Born in Baltimore, Maryland, March 18 1951 as William Richard Frisell.
Moved with his parents to Denver, Colorado.
Born in Baltimore, Bill Frisell played clarinet throughout his childhood in Denver, Colorado. His interest in guitar began with his exposure to pop music on the radio. Soon, the Chicago Blues became a passion through the work of Otis Rush, B.B. King, Paul Butterfield and Buddy Guy. In high school, he played in bands covering pop and soul classics, James Brown and other dance material. Later, Bill studied music at the University of Northern Colorado before attending Berklee College of Music in Boston where he studied with John Damian, Herb Pomeroy and Michael Gibbs. In 1978, Frisell moved for a year to Belgium where he concentrated on writing music. In this period, he toured with Michael Gibbs and first recorded with German bassist Eberhard Weber. Bill moved to the New York City area in 1979 and stayed until 1989. He now lives in Seattle.
“When I was 16, I was listening to a lot of surfing music, a lot of English rock. Then I saw Wes Montgomery and somehow that kind of turned me around. Later, Jim Hall made a big impression on me and I took some lessons with him. I suppose I play the kind of harmonic things Jim would play but with a sound that comes from Jimi Hendrix”, Frisell told Wire. Bill also lists Paul Motian, Thelonious Monk, Aaron Copland, Bob Dylan, Miles Davis and his teacher, Dale Bruning, as musical influences.
Bill recorded his first two albums as a leader on ECM, both produced by Manfred Eicher. Subdued and lyrical in nature, In Line, the first of the ECM recordings, employed both electric and acoustic guitars in a series of solos (including some overdubbing) and duets with bassist Arild Andersen. Second was Rambler, featuring Kenny Wheeler, Bob Stewart, Jerome Harris and Paul Motian. About Rambler, Fanfare said: “Bill Frisell has built a little masterpiece here – not just a showcase for his own instrumental creativity (of which there is much in evidence), but a clever and poetic whole.”

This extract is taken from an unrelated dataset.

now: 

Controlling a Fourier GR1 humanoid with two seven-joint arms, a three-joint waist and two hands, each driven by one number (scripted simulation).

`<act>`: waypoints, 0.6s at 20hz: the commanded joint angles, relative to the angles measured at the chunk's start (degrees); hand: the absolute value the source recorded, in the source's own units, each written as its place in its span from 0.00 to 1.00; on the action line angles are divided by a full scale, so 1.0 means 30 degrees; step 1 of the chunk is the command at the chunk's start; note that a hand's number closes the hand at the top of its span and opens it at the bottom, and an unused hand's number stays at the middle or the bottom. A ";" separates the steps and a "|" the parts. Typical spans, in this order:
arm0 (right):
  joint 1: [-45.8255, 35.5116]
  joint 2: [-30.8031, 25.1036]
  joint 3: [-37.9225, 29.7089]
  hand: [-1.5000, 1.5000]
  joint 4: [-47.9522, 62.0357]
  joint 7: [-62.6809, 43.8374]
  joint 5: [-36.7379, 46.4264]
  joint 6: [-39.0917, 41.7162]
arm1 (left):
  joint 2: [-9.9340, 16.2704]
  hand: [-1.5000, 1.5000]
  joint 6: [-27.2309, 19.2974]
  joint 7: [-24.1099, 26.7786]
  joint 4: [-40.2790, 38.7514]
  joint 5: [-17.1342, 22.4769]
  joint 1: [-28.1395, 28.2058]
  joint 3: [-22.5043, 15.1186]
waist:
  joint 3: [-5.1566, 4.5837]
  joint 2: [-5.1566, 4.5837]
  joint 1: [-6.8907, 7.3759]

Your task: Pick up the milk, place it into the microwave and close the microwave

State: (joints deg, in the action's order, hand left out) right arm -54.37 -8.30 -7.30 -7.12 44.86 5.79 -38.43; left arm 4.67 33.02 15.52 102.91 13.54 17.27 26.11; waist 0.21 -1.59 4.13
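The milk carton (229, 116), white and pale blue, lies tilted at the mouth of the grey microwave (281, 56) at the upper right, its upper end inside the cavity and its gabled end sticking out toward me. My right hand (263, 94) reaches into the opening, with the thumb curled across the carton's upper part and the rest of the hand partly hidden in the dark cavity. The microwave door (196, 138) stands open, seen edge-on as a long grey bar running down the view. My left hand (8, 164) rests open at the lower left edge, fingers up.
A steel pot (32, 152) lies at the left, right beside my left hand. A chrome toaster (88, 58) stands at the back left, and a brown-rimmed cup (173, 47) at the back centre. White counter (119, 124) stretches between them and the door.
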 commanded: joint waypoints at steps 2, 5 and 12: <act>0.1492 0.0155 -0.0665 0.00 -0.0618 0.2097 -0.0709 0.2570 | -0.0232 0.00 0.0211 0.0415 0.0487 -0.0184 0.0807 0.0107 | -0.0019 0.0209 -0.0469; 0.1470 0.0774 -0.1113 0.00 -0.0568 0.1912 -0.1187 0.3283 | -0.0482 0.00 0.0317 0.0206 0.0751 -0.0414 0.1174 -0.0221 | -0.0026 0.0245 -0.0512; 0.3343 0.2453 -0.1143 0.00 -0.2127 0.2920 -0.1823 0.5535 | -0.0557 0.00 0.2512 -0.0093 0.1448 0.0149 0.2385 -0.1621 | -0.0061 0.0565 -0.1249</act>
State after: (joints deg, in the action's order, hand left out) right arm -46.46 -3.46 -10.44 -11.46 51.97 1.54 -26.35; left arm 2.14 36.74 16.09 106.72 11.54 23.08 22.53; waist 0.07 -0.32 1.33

Frisell’s third album and last for ECM, Lookout For Hope, marked the recording debut of The Bill Frisell Band featuring Hank Roberts, Kermit Driscoll and Joey Baron. Produced by Lee Townsend, the album’s diverse material – ranging from country swing to reggae, quasi-heavy metal and backbeat rock with a twist to Monk’s “Hackensack” – nevertheless possessed the cohesive and unmistakable personality of a working band on to a sound of its own. High Fidelity called it “the fullest showing of Frisell’s ability to date, especially his compositional range.” The Chicago Tribune said: “Lookout For Hope offers one of the most hopeful signs that contemporary jazz can evolve with dignity, wit and charm.”
Before We Were Born, Frisell’s debut recording for Nonesuch, featured three musical settings: Peter Scherer and Arto Lindsay produced, co-arranged and performed on three Frisell compositions. “Some Song and Dance”, produced by Lee Townsend, is a suite of four pieces performed by Frisell’s Band with a saxophone section featuring Julius Hemphill, Billy Drewes and Doug Wieselman. Frisell’s “Hard Plains Drifter” is an extended work shaped, produced and arranged by John Zorn and played by the Frisell Band. The New York Times observed: “By following through on the implications of his unfettered sounds, Mr. Frisell has made his best album.”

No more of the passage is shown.